Description of the task => Go through the data below line by line and report how many lines contain "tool", giving only that figure.
═══ Given information ═══
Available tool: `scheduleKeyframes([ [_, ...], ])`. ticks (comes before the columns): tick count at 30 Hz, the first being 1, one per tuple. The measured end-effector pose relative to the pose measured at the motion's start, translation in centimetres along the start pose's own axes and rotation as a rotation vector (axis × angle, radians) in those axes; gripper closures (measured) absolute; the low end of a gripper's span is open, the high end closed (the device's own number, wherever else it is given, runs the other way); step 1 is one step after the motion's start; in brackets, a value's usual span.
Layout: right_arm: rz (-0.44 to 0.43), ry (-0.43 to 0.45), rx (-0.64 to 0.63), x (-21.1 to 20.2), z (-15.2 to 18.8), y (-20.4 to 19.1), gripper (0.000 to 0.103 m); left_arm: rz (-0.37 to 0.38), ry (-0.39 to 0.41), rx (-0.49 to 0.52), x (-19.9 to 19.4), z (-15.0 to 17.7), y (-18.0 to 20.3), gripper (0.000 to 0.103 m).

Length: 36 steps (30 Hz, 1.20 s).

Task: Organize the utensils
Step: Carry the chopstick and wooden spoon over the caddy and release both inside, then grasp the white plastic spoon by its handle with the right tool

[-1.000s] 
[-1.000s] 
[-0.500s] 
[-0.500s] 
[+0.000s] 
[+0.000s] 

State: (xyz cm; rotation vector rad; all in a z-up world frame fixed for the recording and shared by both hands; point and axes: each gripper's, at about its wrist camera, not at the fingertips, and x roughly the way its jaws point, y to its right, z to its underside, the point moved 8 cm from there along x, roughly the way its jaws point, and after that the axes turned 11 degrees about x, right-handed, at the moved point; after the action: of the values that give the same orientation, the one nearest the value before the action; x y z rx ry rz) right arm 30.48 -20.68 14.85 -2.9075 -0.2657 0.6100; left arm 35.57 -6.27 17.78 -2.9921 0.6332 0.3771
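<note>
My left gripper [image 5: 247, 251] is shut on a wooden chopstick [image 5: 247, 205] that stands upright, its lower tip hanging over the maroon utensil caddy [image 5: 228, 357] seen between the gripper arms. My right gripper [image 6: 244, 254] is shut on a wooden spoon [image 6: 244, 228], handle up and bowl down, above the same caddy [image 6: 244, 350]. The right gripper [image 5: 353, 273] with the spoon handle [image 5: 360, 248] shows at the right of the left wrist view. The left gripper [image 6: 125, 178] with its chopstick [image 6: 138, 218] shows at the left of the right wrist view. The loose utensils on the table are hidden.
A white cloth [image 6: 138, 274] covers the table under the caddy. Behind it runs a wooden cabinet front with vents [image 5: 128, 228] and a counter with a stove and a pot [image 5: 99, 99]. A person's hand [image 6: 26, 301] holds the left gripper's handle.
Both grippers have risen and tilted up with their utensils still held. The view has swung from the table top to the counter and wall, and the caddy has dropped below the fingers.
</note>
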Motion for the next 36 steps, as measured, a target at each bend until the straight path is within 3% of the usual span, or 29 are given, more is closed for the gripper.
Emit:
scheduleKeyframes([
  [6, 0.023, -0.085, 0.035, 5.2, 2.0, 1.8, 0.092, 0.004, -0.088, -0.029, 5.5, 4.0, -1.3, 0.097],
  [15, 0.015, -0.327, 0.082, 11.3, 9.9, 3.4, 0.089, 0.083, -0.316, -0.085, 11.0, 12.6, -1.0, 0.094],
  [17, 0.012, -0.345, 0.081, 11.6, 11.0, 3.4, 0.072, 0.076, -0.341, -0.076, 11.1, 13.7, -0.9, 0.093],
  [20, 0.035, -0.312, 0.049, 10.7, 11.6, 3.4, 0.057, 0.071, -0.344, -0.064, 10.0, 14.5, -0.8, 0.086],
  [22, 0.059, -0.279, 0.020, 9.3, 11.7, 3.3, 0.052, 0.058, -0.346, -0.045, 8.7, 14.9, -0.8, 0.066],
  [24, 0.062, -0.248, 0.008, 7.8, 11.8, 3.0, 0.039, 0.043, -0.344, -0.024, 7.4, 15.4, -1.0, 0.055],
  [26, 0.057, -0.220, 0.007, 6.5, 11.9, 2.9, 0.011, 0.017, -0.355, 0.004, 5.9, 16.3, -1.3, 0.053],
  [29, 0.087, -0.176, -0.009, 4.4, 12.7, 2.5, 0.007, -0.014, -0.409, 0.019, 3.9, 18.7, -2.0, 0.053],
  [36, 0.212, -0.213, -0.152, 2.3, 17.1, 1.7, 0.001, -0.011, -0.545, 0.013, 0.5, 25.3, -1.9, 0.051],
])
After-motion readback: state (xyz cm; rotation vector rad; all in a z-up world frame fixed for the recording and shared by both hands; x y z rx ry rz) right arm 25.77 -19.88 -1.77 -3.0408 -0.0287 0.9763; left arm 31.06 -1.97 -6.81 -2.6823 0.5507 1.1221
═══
Completed task => 2